Sideways statistics

Another way to look at statistical significance

Background

This page is the result of me wanting to understand these four characteristics of linear regressions:

  1. confidence level / alpha
  2. statistical power / beta
  3. sample size
  4. effect size

I wanted to know not only what they are, but how they are related to each other, since they all come up in discussions of statistical significance. More specifically, in discussions of the use of null-hypothesis significance testing as part of empirical studies in the social sciences. I've been obsessed with null-hypothesis significance testing for a while now, to the point where it almost derailed my Master's thesis in technical communication (“Finding Research Value – the metrics and methods for evaluating research”).

Figure 01: A “sideways” graph

Figure 01 – Relationship of α, β, sample size, & effect sizeGo to full size

To be able to make rational arguments about null-hypothesis significance testing, I needed to understand those four inter-related characteristics of linear regressions. But none of the explanations I was reading in a variety of books were working for me. Since I'm a visual thinker, I came up with a way to represent the relationship between those four characteristics graphically.

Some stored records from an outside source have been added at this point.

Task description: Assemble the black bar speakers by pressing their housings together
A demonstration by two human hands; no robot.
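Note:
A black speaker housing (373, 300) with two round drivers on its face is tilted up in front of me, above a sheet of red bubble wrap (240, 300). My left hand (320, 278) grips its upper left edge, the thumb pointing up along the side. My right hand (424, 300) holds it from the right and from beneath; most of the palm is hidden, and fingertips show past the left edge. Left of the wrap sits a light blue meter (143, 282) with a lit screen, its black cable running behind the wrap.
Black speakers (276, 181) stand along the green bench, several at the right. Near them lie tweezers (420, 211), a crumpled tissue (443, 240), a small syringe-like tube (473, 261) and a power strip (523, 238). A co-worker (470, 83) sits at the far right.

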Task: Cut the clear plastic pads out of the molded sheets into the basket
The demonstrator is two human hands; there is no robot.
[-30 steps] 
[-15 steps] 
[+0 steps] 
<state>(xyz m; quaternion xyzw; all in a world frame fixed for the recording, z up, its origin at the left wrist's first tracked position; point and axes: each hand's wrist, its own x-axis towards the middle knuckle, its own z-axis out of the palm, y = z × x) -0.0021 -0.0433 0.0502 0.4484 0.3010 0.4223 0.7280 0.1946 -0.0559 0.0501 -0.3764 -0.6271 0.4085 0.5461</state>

I think that I understand them now, but the best way to check if you understand something is to try to explain it to someone else. So, these web-pages are an attempt to explain the graphics I've come up with, and how I use them to understand the four significance-related characteristics of linear regressions.

Caveat emptor  … 

I've been a chemist, a quality manager, a copy editor, and a specialty gas consultant, and I'm aiming to be a technical writer, but I am not a statistician. You should confirm the validity of anything you read here before applying it. Especially since my interest in the use of these four characteristics of statistical analysis is a narrow one. While I may not be wrong in my understanding of how they apply to linear regressions in the social sciences, my ideas about them may be way off-base in regard to other applications.  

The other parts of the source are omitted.